"
These lines must have been composed some years after the event, inasmuch
as the men were hanged on May 6th, 1685, and the patent of Claverhouse's
peerage bears the date November 12th, 1688. This proves, what indeed few
people can have doubted, that the damning testimony of "The Cloud of
Witnesses" wants at least the weight of contemporary evidence. An
authority, however, for this particular epitaph can be traced back to
1690, when Alexander Shields published his martyrology.[60] "The said
Claverhouse," he wrote, "together with the Earl of Dumbarton and
Lieut.-General Douglas, caused Peter Gillies, John Bryce, Thomas Young
(who was taken by the Laird of Lee), William Fiddisone, and John
Buiening to be put to death upon a gibbet, without legal trial or
sentence, suffering them neither to have a Bible nor to pray before they
died."[61] Defoe has evidently followed Shields;[62] but Walker, though
he quotes the aforesaid epitaph, does not himself implicate
Claverhouse.
Wodrow does not appear to have heard any of these stories.

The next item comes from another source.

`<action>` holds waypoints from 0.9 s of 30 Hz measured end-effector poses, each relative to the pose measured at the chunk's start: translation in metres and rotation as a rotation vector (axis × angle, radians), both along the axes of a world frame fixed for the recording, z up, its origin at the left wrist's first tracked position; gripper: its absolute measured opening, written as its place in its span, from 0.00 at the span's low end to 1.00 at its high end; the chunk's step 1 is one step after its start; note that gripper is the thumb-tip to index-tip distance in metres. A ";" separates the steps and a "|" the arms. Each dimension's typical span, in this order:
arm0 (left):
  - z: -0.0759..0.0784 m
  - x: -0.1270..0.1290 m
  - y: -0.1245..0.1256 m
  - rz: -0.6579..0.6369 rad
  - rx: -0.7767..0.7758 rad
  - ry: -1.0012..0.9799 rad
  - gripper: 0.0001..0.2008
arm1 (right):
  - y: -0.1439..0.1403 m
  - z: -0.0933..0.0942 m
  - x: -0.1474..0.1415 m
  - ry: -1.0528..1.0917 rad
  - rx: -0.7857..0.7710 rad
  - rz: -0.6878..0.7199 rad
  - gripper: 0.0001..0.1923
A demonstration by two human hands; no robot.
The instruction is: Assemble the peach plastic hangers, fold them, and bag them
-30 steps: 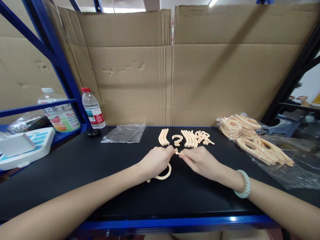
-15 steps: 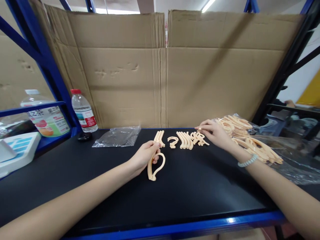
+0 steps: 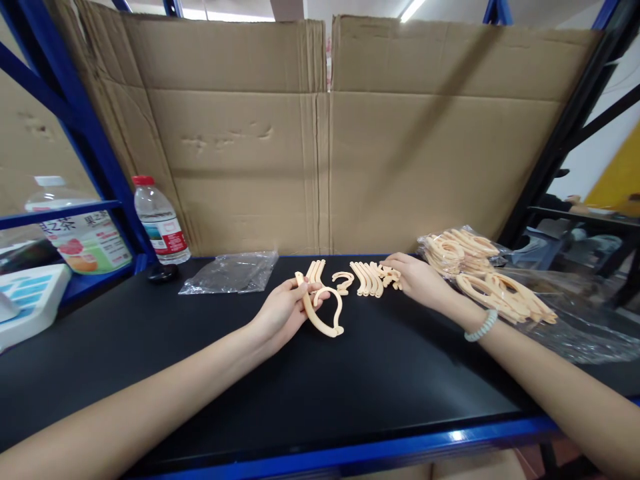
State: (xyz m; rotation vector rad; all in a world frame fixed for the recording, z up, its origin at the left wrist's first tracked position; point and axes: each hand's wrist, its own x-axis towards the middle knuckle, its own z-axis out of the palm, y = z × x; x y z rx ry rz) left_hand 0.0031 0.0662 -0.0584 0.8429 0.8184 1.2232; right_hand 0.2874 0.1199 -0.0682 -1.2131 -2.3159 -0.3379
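**Curved piece in my left hand, right hand at the small parts**

My forearms run off the bottom corners of the frame, so the elbows are cut off. My left hand (image 3: 283,308), just left of centre, has its fingers curled shut around one end of a peach plastic curved frame piece (image 3: 325,313); my palm hides that gripped end. The piece's long axis slants from upper left at my fingertips down to lower right, its open loop toward the right, low over the black tabletop (image 3: 350,387).

Right of centre, my right hand (image 3: 417,280) lies palm down, fingers loosely bent, tips on the pile of small peach plastic clips (image 3: 387,275). Whether they pinch one I cannot tell; the hand covers part of the pile.

Just left of that pile lies the row of peach curved strips (image 3: 367,279). At far right, clear plastic bags of peach frames (image 3: 480,267) blur together.
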 end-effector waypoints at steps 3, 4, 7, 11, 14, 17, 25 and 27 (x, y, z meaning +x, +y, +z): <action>0.000 0.001 -0.001 0.019 0.020 -0.003 0.07 | -0.032 0.004 -0.036 0.087 0.145 0.226 0.23; -0.001 0.002 -0.002 0.023 0.026 0.003 0.07 | -0.043 0.005 -0.049 0.052 0.173 0.351 0.22; -0.001 0.003 -0.004 0.013 0.069 0.011 0.06 | -0.068 0.005 -0.077 -0.160 0.193 0.594 0.20; -0.002 0.005 -0.008 -0.019 0.099 -0.001 0.04 | -0.072 0.002 -0.082 -0.247 0.172 0.571 0.16; -0.002 0.007 -0.010 -0.003 0.076 0.028 0.03 | -0.066 -0.001 -0.076 -0.198 0.137 0.559 0.12; -0.002 0.007 -0.012 0.062 0.117 0.134 0.12 | -0.062 -0.003 -0.073 -0.163 0.135 0.557 0.11; -0.004 -0.004 -0.017 0.283 1.148 1.164 0.20 | -0.061 -0.006 -0.069 -0.076 0.177 0.480 0.12; -0.004 -0.003 -0.020 0.122 1.359 1.372 0.11 | -0.062 -0.007 -0.070 -0.091 0.203 0.485 0.13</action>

He names only
Gillies and Bryce, quoting from the indictment, which does not specify
the other sufferers, to show that the men were tried before General
Drummond and a tribunal of fifteen soldiers on May 5th, and hanged on
the following day. We have already seen that a few days previously
Claverhouse had sent a prisoner for trial to this same General Drummond,
because he had himself at that time no commission to try prisoners.